Extensive use of shaped charges has not been found for general
construction purposes, because of their relatively high cost in
comparison to the unit of rock broken. Such a similar reason is,
also, a limitation on their use in mining and other areas of high
volume explosive use, primarily for breakage and secondarily for
excavation. However, the literature of high explosive indicates
that explosive shaped charges inherently may have advantages which
could bring extensive use of such charges, if the cost of the
charges were reduced in relation to their performance. Thus, with
improved performance, the explosive shaped charges have greater
utility in extended areas.
The patent literature is replete with all types of shaped charges
and their use, including the composition of the explosive material,
the manufacture of the housing, cone, seals, etc. Attention has
been directed to the configuration of the construction of the
explosive container and the charges itself, for example, in U.S.

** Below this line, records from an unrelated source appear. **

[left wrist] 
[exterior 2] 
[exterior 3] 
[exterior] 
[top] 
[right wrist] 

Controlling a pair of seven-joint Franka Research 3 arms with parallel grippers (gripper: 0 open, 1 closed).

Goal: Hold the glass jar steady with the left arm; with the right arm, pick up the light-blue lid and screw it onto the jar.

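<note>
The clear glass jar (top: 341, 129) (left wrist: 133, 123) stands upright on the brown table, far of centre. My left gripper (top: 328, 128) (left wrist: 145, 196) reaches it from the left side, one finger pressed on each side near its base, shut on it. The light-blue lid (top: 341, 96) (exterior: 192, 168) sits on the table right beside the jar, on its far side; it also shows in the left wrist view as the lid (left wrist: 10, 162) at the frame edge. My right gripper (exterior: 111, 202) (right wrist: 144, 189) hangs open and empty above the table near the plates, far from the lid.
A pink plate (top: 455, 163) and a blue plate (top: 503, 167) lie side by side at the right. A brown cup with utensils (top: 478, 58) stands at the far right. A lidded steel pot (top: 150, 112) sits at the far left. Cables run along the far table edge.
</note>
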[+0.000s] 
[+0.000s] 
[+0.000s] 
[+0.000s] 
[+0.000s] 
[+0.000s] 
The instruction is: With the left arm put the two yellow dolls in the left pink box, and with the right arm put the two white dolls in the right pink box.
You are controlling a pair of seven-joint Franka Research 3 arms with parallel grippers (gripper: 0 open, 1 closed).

Pat. No. 3,079,861 utilizes a sintered metal stand-off support,
which is part of the casing for the charge. The object is to
pulverize the support and eliminate large pieces of metals on
detonation of the charge. In U.S. Pat. No. 3,021,784, the stand-off
is made of rubber spacing means with no means for a charge
alignment. In U.S. Pat. No. 3,244,101 an alignment means is
provided for a shaped charge; however, a heavy plate is provided
below the shaped charge for catching the carrot which results from
the explosion. This is not for increasing hole penetration and, in
fact, does produce a good deal of interference and turbulance in
the jet and gases, decreasing penetration.
U.S. Pat. No. 3,416,449 describes an ordnance warhead using an
explosive section with two cavities, one following the other on an
axial alignment. U.S. Pat. No. 3,149,102 shows an attempt to gain
an explosive power from a flat surface using heavy plates, but
since this is not a shaped charge, it it merely an attempt to
consolidate an explosive front. U.S. Pat. No. 3,750,582 is an
ordnance warhead using tandum charges in attempt to provide
increased penetration with one explosion following another
explosion. In U.S. Pat. No. 3,855,929 a linear shaped charge is
disclosed as being mounted in a one piece extruded metal housing to
provide a linear shaped charge.
U.S. Pat. No. 3,777,663 describes a removable stand-off which may
be attached in the field, and by tapering the stand-off, they may
nest for storage and shipping. The stand-off device is formed of
thin metal. It is fluted and provided with annular indentations to
strengthen the thin metal, removable stand-off. In U.S. Pat. No.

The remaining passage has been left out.